> _GOAL OF THE EXERCISE_: Please repeat the lines below, exactly and only, from the one that holds "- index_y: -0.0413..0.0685" through the one that holds "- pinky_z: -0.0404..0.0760".

> _TASK INPUT_:

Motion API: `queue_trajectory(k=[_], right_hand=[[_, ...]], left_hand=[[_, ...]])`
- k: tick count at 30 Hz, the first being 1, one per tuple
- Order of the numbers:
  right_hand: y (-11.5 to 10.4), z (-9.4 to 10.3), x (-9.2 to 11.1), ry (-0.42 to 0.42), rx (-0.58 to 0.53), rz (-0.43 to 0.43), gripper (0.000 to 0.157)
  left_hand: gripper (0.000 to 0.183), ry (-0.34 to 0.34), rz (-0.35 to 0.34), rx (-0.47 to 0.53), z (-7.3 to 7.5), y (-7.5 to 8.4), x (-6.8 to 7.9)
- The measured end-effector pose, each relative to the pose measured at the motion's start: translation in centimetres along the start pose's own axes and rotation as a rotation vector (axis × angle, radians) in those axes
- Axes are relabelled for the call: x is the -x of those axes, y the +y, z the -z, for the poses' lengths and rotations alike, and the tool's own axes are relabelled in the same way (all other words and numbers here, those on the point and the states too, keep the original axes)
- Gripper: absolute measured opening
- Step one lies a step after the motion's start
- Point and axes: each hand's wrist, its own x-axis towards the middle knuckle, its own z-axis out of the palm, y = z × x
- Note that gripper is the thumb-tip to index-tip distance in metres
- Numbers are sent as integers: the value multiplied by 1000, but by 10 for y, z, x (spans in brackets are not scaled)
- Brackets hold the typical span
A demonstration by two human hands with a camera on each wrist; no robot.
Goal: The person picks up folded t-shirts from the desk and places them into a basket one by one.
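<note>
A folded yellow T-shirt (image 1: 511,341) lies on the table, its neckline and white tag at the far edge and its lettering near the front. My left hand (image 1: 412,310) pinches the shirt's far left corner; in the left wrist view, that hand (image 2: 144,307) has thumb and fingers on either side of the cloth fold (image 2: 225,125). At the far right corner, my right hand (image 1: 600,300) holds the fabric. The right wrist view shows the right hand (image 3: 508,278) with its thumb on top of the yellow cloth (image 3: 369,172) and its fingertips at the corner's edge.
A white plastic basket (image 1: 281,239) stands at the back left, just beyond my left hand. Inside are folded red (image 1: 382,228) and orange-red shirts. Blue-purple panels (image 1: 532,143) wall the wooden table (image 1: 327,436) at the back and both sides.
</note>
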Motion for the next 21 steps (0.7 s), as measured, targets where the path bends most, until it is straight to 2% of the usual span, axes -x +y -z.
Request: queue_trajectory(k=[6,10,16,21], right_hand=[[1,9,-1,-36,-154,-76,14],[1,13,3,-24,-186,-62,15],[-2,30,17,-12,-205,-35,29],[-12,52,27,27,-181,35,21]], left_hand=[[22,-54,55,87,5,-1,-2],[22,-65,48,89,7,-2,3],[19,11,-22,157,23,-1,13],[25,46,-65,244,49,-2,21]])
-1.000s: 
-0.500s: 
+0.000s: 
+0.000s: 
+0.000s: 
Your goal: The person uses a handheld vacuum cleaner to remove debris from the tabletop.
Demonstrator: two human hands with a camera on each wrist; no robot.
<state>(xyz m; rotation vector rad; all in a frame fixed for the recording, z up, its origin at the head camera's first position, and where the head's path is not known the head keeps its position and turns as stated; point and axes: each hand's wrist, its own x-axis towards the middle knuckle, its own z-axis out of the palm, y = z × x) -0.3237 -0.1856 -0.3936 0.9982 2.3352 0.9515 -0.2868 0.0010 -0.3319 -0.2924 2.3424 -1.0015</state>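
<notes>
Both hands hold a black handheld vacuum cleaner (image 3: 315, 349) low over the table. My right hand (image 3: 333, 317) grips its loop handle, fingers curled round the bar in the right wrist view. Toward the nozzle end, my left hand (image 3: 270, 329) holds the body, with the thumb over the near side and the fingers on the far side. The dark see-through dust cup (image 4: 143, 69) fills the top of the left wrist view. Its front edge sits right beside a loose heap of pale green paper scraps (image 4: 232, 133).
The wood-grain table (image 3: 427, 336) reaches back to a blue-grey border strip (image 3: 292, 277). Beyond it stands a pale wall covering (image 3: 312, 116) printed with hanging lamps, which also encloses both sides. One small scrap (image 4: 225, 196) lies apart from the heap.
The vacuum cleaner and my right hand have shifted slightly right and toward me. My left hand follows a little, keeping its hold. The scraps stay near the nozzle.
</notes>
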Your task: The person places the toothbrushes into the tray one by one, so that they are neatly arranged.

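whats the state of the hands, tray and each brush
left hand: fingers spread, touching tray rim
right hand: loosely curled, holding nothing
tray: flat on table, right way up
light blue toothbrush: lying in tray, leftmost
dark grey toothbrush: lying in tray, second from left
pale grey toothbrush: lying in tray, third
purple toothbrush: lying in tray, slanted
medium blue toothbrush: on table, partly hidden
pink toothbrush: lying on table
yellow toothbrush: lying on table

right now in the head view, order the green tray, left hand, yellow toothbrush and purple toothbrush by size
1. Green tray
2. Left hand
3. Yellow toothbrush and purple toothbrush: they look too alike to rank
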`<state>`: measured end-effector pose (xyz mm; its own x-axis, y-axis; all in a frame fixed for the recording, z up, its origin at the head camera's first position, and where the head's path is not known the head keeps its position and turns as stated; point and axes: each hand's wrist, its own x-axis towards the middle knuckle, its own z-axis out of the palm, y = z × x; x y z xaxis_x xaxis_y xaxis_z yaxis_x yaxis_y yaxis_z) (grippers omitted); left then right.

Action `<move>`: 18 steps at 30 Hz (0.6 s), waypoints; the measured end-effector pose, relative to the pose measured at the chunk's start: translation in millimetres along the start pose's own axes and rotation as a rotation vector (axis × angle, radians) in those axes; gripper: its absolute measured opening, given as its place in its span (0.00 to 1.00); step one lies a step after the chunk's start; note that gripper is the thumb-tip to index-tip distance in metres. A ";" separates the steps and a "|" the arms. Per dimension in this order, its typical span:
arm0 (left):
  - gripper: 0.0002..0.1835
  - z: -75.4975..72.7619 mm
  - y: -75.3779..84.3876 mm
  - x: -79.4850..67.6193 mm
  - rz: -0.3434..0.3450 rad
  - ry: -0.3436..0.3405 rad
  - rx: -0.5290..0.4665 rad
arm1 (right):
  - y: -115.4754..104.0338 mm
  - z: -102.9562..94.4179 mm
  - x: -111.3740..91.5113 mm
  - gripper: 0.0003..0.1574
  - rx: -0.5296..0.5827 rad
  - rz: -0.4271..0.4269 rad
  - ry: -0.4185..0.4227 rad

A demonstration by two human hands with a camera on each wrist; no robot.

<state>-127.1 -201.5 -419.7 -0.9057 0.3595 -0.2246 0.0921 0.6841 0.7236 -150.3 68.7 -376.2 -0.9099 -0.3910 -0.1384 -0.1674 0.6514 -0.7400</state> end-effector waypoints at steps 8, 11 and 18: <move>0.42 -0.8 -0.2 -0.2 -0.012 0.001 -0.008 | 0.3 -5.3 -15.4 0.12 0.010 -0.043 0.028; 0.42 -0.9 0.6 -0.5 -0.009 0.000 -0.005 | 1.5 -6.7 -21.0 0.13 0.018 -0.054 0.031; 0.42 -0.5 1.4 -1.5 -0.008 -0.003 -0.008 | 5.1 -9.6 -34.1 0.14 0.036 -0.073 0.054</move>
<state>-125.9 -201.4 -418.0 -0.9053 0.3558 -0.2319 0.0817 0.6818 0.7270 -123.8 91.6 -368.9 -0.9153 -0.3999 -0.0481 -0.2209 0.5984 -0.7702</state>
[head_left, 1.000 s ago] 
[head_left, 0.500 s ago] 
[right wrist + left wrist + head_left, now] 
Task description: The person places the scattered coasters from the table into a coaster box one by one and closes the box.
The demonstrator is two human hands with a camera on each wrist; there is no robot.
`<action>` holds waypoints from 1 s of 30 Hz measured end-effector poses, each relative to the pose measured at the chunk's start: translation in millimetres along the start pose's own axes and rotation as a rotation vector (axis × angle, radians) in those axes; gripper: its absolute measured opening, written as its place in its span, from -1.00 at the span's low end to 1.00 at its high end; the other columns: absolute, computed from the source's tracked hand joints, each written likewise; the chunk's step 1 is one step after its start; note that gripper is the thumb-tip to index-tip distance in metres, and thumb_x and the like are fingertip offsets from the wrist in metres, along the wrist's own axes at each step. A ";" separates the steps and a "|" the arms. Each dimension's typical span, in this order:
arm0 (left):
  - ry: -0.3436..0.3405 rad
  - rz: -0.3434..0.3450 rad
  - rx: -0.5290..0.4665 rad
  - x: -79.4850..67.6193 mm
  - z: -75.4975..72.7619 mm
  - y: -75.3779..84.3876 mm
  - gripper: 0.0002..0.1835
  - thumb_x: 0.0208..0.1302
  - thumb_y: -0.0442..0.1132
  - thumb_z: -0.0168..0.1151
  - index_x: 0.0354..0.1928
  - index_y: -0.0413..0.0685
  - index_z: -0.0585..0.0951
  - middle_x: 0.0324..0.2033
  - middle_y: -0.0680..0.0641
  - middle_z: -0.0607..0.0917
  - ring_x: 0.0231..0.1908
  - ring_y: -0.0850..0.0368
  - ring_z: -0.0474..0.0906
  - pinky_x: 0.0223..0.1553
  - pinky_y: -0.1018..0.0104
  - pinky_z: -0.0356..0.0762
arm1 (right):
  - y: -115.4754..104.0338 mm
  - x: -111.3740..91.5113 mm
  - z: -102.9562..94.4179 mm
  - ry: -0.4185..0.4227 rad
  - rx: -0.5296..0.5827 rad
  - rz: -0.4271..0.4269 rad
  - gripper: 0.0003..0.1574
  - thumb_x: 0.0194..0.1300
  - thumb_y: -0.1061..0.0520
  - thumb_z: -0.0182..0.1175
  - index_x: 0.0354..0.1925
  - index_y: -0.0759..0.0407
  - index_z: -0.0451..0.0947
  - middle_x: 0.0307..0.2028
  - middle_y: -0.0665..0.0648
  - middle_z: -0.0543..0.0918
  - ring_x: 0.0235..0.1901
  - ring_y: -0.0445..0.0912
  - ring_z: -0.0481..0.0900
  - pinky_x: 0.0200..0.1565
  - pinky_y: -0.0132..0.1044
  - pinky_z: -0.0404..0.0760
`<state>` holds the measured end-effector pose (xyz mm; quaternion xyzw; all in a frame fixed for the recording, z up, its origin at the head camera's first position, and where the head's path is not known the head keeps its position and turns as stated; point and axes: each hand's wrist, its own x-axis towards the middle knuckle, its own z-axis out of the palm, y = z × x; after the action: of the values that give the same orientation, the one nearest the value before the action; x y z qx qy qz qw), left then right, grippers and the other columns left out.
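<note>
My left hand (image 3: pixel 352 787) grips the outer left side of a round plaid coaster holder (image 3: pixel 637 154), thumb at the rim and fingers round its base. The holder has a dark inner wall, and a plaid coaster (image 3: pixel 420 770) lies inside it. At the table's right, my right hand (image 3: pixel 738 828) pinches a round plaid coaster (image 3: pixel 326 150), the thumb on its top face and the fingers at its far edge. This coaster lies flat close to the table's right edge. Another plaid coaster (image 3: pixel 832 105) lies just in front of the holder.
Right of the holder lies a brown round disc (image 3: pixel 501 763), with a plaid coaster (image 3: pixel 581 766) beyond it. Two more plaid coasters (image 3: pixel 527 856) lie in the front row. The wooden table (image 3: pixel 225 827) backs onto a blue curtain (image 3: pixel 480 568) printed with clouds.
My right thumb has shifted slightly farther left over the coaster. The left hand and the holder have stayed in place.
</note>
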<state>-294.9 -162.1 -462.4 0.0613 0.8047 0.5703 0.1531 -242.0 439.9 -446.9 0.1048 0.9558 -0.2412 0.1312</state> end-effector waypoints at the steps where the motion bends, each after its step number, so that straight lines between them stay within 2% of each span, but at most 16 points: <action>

> _RESULT OF THIS TASK_:
  - index_y: -0.0413..0.0685
  - index_z: -0.0585..0.0951
  - middle_x: 0.0324..0.2033
  - middle_y: -0.0680..0.0641
  - middle_z: -0.0607..0.0917
  - ring_x: 0.0231..0.1908
  - ring_y: -0.0850..0.0368
  - ring_z: -0.0474..0.0906
  - pinky_x: 0.0223..0.1553
  - pinky_y: -0.1018..0.0104
  - pinky_z: -0.0356..0.0762
arm1 (right):
  - y: -115.4754..104.0338 mm
  - x: -111.3740..91.5113 mm
  - z: -102.9562..94.4179 mm
  - ry: -0.4185..0.4227 rad
  - rx: -0.5296..0.5827 rad
  - rz: -0.4271..0.4269 rad
  - gripper: 0.0003..0.1574
  - thumb_x: 0.0194..0.1300
  - thumb_y: -0.1061..0.0520
  - thumb_z: -0.0182..0.1175
  - index_x: 0.0354..0.1925
  - index_y: -0.0759..0.0407
  - index_z: -0.0451..0.0947
  - middle_x: 0.0307..0.2028
  - middle_y: -0.0665..0.0648
  - middle_z: -0.0543..0.0918
  - ring_x: 0.0235..0.1901
  - ring_y: -0.0445..0.0912
  - ring_z: -0.0481..0.0900
  - pinky_x: 0.0200..0.1565
  - pinky_y: -0.0132..0.1044
  - pinky_z: -0.0404..0.0760

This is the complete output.